Exercise details » The response must contain the complete data, printed exactly.

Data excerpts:
◇ ◇ ◇ ◇ ◇ ◇ ◇

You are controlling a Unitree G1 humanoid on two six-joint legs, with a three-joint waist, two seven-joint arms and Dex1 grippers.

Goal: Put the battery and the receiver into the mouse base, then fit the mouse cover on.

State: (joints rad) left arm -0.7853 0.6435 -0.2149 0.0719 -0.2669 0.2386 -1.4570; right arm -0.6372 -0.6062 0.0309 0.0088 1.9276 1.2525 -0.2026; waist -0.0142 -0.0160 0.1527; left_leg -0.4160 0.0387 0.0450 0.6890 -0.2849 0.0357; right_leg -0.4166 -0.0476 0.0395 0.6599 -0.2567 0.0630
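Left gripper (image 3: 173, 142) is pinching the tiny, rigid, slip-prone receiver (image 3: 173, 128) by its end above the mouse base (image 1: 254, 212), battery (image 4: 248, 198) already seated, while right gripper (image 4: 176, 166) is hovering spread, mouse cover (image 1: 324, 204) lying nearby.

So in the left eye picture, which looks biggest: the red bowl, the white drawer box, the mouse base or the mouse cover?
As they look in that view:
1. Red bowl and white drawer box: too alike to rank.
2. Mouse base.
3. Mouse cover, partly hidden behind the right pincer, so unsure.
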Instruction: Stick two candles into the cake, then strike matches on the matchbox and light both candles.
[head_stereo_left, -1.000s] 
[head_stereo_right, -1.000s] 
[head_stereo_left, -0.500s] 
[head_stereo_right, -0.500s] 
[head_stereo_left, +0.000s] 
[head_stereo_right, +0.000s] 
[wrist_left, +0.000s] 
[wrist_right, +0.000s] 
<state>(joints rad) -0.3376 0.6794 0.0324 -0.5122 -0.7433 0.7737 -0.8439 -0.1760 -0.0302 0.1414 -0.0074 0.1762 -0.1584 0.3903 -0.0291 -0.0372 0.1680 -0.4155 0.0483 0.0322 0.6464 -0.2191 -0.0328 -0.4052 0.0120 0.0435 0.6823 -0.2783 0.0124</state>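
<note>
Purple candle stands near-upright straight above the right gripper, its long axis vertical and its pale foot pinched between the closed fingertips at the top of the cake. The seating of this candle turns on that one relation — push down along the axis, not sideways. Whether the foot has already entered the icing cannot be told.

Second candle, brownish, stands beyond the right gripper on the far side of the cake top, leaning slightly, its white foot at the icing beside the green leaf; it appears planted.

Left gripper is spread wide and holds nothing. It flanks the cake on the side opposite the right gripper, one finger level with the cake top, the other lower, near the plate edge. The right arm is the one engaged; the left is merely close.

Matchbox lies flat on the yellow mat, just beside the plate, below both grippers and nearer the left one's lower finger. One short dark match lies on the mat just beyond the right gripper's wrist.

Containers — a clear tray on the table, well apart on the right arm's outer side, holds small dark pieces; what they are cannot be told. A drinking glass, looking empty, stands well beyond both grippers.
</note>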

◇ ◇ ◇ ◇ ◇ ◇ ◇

Your response »
You are controlling a Unitree G1 humanoid on two six-joint legs, with a three-joint waist, two seven-joint arms and Dex1 grippers.

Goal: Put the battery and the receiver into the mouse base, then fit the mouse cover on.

State: (joints rad) left arm -0.7853 0.6435 -0.2149 0.0719 -0.2669 0.2386 -1.4570; right arm -0.6372 -0.6062 0.0309 0.0088 1.9276 1.2525 -0.2026; waist -0.0142 -0.0160 0.1527; left_leg -0.4160 0.0387 0.0450 0.6890 -0.2849 0.0357; right_leg -0.4166 -0.0476 0.0395 0.6599 -0.2567 0.0630
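Left gripper (image 3: 173, 142) is pinching the tiny, rigid, slip-prone receiver (image 3: 173, 128) by its end above the mouse base (image 1: 254, 212), battery (image 4: 248, 198) already seated, while right gripper (image 4: 176, 166) is hovering spread, mouse cover (image 1: 324, 204) lying nearby.

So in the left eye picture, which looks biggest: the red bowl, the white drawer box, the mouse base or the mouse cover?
As they look in that view:
1. Red bowl and white drawer box: too alike to rank.
2. Mouse base.
3. Mouse cover, partly hidden behind the right pincer, so unsure.
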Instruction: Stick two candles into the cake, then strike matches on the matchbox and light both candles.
[head_stereo_left, -1.000s] 
[head_stereo_right, -1.000s] 
[head_stereo_left, -0.500s] 
[head_stereo_right, -0.500s] 
[head_stereo_left, +0.000s] 
[head_stereo_right, +0.000s] 
[wrist_left, +0.000s] 
[wrist_right, +0.000s] 
<state>(joints rad) -0.3376 0.6794 0.0324 -0.5122 -0.7433 0.7737 -0.8439 -0.1760 -0.0302 0.1414 -0.0074 0.1762 -0.1584 0.3903 -0.0291 -0.0372 0.1680 -0.4155 0.0483 0.0322 0.6464 -0.2191 -0.0328 -0.4052 0.0120 0.0435 0.6823 -0.2783 0.0124</state>
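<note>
Purple candle stands near-upright straight above the right gripper, its long axis vertical and its pale foot pinched between the closed fingertips at the top of the cake. The seating of this candle turns on that one relation — push down along the axis, not sideways. Whether the foot has already entered the icing cannot be told.

Second candle, brownish, stands beyond the right gripper on the far side of the cake top, leaning slightly, its white foot at the icing beside the green leaf; it appears planted.

Left gripper is spread wide and holds nothing. It flanks the cake on the side opposite the right gripper, one finger level with the cake top, the other lower, near the plate edge. The right arm is the one engaged; the left is merely close.

Matchbox lies flat on the yellow mat, just beside the plate, below both grippers and nearer the left one's lower finger. One short dark match lies on the mat just beyond the right gripper's wrist.

Containers — a clear tray on the table, well apart on the right arm's outer side, holds small dark pieces; what they are cannot be told. A drinking glass, looking empty, stands well beyond both grippers.
</note>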

The exercise is finished.